Regularization Parameters for Grid Search

elasticNetGrid

ElasticNet Param Grid Search

ElasticNet Parameters for Grid Search

maxIterGrid

MaxIter Param Grid Search

Maximum iteration Parameters for Grid Search

Details

The interface for working with linear regression models and model summaries is similar to the logistic regression case.

When fitting LinearRegressionModel without intercept on dataset with constant nonzero column by “l-bfgs” solver, Spark MLlib outputs zero coefficients for constant nonzero columns.

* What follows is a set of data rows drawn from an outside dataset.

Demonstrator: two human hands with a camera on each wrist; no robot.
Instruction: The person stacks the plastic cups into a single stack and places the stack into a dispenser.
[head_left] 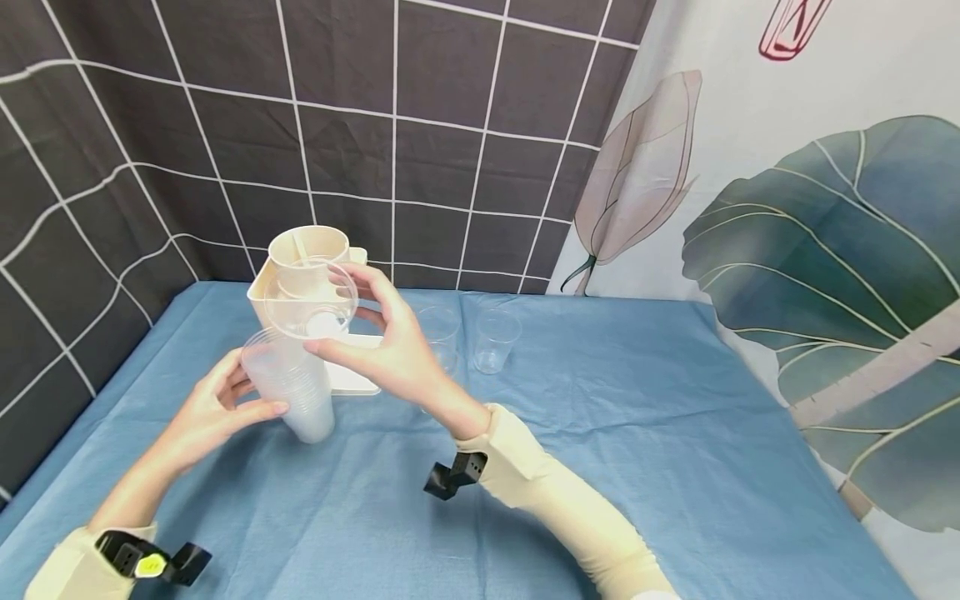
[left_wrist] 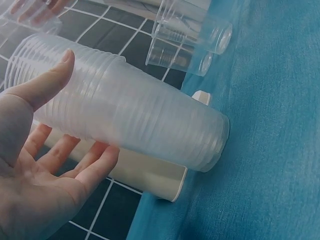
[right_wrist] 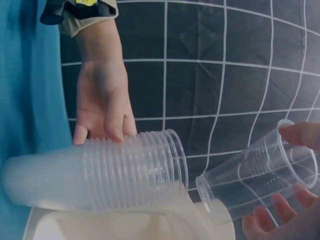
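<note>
A tall stack of nested clear plastic cups is gripped by my left hand, thumb on one side and fingers on the other. In the left wrist view the stack's base is at the blue cloth. Just above the stack's open end, my right hand pinches a single clear plastic cup near its rim. That cup is apart from the stack, as the right wrist view shows. Behind both hands stands a cream plastic piece with a round top; the hands and cups partly cover it.
Two clear cups stand upright right of the cream piece, one nearer and one partly behind my right hand. A white flat base lies beside the stack. Blue cloth covers the table; a dark grid-patterned curtain hangs behind.
</note>
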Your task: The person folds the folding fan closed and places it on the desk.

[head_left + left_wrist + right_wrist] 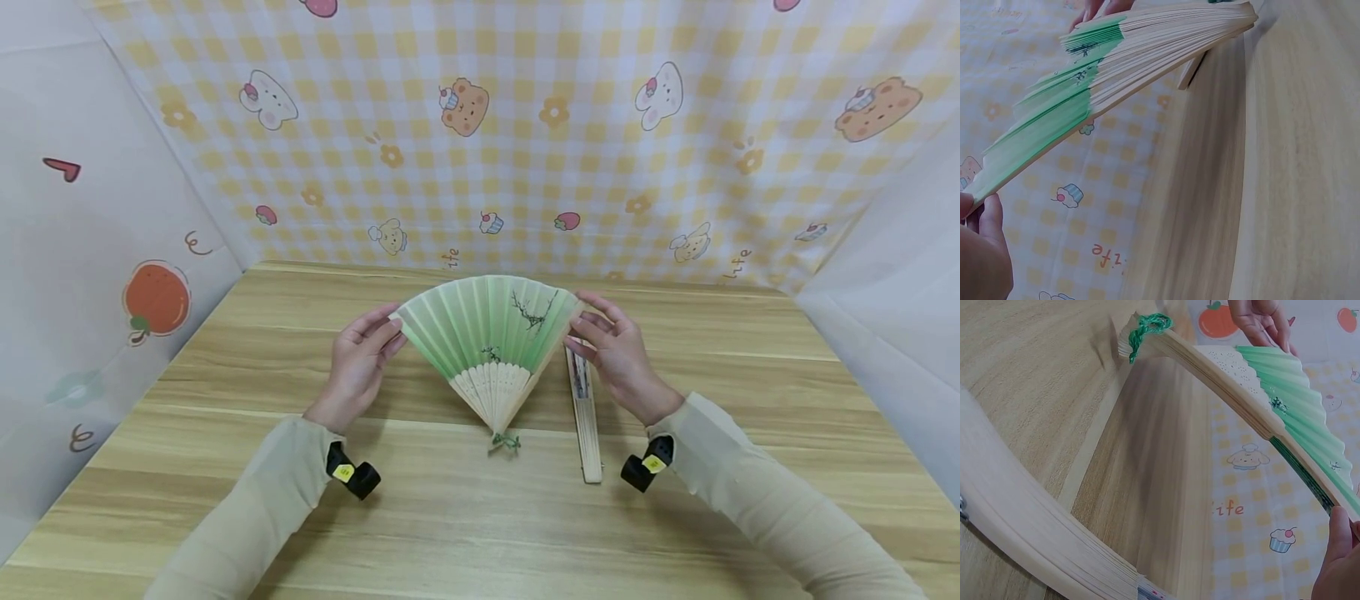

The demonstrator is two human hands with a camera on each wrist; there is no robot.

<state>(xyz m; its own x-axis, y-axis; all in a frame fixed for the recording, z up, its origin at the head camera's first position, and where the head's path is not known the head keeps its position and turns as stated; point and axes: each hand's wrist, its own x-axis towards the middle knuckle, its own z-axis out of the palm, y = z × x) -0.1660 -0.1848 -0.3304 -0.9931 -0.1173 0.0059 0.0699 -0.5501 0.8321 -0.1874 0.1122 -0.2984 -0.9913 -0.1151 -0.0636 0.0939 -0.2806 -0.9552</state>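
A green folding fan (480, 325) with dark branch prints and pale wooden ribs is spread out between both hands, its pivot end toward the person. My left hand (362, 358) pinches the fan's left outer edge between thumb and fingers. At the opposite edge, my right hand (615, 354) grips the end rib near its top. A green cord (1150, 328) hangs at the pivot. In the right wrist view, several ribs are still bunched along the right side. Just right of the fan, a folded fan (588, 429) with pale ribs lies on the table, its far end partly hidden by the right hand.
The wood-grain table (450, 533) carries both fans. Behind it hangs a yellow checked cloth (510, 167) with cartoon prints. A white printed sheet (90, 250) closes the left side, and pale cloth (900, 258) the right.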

This behavior is the same as R glmnet but different from LIBSVM.

More details are available at : http://spark.apache.org/docs/latest/ml-classification-regression.html#linear-regression

Examples

Below example is available at : https://spark.apache.org/docs/latest/ml-classification-regression.html#linear-regression

import org.apache.spark.ml.regression.LinearRegression

// Load training data

val training = spark.read.format(“libsvm”)

.load(“data/mllib/sample_linear_regression_data.txt”)

val lr = new LinearRegression()

.setMaxIter(10)

.setRegParam(0.3)

.setElasticNetParam(0.8)

// Fit the model

val lrModel = lr.fit(training)

// Print the coefficients and intercept for linear regression

println(s”Coefficients: ${lrModel.coefficients} Intercept: ${lrModel.intercept}”)

// Summarize the model over the training set and print out some metrics

val trainingSummary = lrModel.summary

println(s”numIterations: ${trainingSummary.totalIterations}”)

println(s”objectiveHistory: [${trainingSummary.objectiveHistory.mkString(“,”)}]”)

trainingSummary.residuals.show()

println(s”RMSE: ${trainingSummary.rootMeanSquaredError}”)

println(s”r2: ${trainingSummary.r2}”)